Yapılan açıklamada, ABD'nin Venezuela'da 'rejim değişikliğini' hedefleyen klasik planlar yürütmekle suçlandığı belirtilerek, Venezuela hükümetinin bu tür iftiralara yanıt vermek zorunda kalmasının gereksiz bir zaman kaybına yol açtığı kaydedildi.
Açıklamada Venezuela halkının birliğine vurgu yapılarak şu ifadelere yer verildi:
"ABD'nin önceki saldırıları gibi bu girişim de başarısız olacaktır. Devlet Başkanı Nicolas Maduro hükümeti, ABD Başkanı Donald Trump yönetimini bu yanlış ve saldırgan politikadan vazgeçmeye çağırmaktadır. ABD'nin yürüttüğü tehdit ve baskı politikaları, Amerikan halkı tarafından bile desteklenmemektedir. Bu politikalar, Karayip ülkelerinin gelişimini olumsuz etkilediği gibi uyuşturucu kaçakçılığıyla gerçek anlamda mücadeleye de hiçbir katkı sağlamamaktadır."

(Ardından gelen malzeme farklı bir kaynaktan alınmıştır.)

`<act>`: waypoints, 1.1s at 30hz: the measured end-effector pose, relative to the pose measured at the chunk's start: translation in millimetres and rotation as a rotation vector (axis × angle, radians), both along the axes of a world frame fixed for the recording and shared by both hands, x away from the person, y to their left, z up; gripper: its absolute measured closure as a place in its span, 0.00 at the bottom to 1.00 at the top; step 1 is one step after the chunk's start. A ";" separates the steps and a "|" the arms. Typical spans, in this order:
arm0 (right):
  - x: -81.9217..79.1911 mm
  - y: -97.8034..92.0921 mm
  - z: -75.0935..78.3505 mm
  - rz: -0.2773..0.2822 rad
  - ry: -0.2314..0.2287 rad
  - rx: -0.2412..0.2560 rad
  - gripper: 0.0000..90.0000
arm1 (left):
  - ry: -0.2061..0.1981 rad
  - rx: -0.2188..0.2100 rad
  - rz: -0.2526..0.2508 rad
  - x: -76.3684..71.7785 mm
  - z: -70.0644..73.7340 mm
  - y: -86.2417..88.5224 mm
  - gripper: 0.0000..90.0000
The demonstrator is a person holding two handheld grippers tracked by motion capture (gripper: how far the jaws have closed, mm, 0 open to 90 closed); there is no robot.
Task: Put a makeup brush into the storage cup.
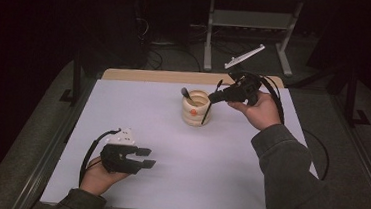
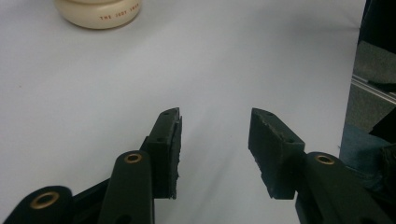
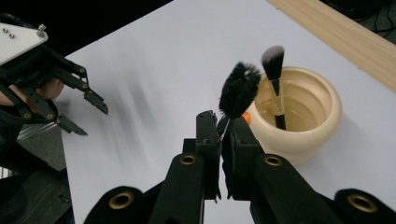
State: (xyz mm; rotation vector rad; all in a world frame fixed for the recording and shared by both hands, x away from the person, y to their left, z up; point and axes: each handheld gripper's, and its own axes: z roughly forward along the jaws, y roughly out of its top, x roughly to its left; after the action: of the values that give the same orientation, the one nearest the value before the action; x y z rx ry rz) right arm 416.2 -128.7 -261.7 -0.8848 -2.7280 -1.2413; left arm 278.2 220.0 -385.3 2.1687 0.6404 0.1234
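The high view looks forward and down on the whole table (image 1: pixel 136 130) from the near side. The left gripper view sits low, facing the cream pot (image 2: pixel 99 13). The right gripper view looks down closely on the same pot.

This looks like a lab or workshop set up for recording: a plain white-topped table (image 1: pixel 170 148) with a wooden far edge stands in a dark room on grey carpet, with loose cables (image 1: pixel 170 53) and a bare metal stand (image 1: pixel 250 24) behind it.
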 end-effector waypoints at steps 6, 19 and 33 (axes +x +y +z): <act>7.7 -3.0 1.3 -0.027 -0.009 0.003 0.94 | 0.006 -0.007 -0.001 -0.5 -0.2 0.1 0.57; 25.9 -9.1 8.7 -0.089 -0.010 -0.002 0.94 | 0.001 -0.015 0.008 -0.8 1.7 3.8 0.54; 45.7 -5.5 31.8 -0.132 -0.034 -0.021 0.94 | -0.002 -0.025 0.020 -1.9 5.4 8.5 0.49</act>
State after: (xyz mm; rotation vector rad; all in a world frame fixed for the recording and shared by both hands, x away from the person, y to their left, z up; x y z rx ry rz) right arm 461.9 -134.2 -229.9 -1.0715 -2.7536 -1.2622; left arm 276.3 228.6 -379.9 2.1382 0.6600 0.1274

Amerika Birleşik Devletleri Uyuşturucuyla Mücadele Dairesi'nden yapılan açıklamada ise şu görsel kullanıldı.

Trump liderliğindeki ABD yönetimi, daha önce Maduro'nun başına koyduğu ödülü 50 milyon dolara çıkartmıştı.

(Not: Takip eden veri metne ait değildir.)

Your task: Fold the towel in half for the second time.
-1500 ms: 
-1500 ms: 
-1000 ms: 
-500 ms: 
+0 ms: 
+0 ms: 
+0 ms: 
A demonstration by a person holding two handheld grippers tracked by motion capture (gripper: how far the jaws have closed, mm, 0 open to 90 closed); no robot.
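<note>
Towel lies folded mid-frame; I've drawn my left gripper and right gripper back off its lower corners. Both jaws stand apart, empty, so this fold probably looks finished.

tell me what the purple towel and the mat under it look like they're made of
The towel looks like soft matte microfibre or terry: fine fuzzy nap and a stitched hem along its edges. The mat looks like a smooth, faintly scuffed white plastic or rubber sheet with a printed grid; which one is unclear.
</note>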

ABD Başkanı Donald Trump, daha önce imzaladığı kararname kapsamında Latin Amerika kökenli uyuşturucu kartelleriyle yerinde mücadele gerekçesiyle ordunun daha fazla ve etkin kullanılması talimatını vermişti.
ABD, bu bağlamda ağustos sonlarında Venezuela açıklarına denizaltı ile savaş gemilerinden oluşan deniz gücü göndermiş, ABD Savunma Bakanı Pete Hegseth de ABD ordusunun Venezuela'da rejim değişikliği dahil operasyonlara hazır olduğunu söylemişti.
Venezuela Devlet Başkanı Maduro da buna karşılık ülkede 4,5 milyon milis gücünü seferber ettiğini ve herhangi bir saldırıyı püskürtmeye hazır olduğunu açıklamıştı.
ABD'nin Venezuela açıklarında bazı tekneleri uyuşturucu kaçakçılığı gerekçesiyle hedef almaya devam etmesi hem Venezuela yönetimi hem de uluslararası kamuoyunda eleştirilere neden olmuş, saldırıların "uluslararası hukuka aykırı olduğu" savunulmuştu.
ABD'nin, "uyuşturucu kaçakçılığıyla mücadele" gerekçesiyle gönderdiği dünyanın en büyük uçak gemisi USS Gerald R. Ford ve saldırı grubunun, Latin Amerika bölgesine ulaştığı belirtilmişti.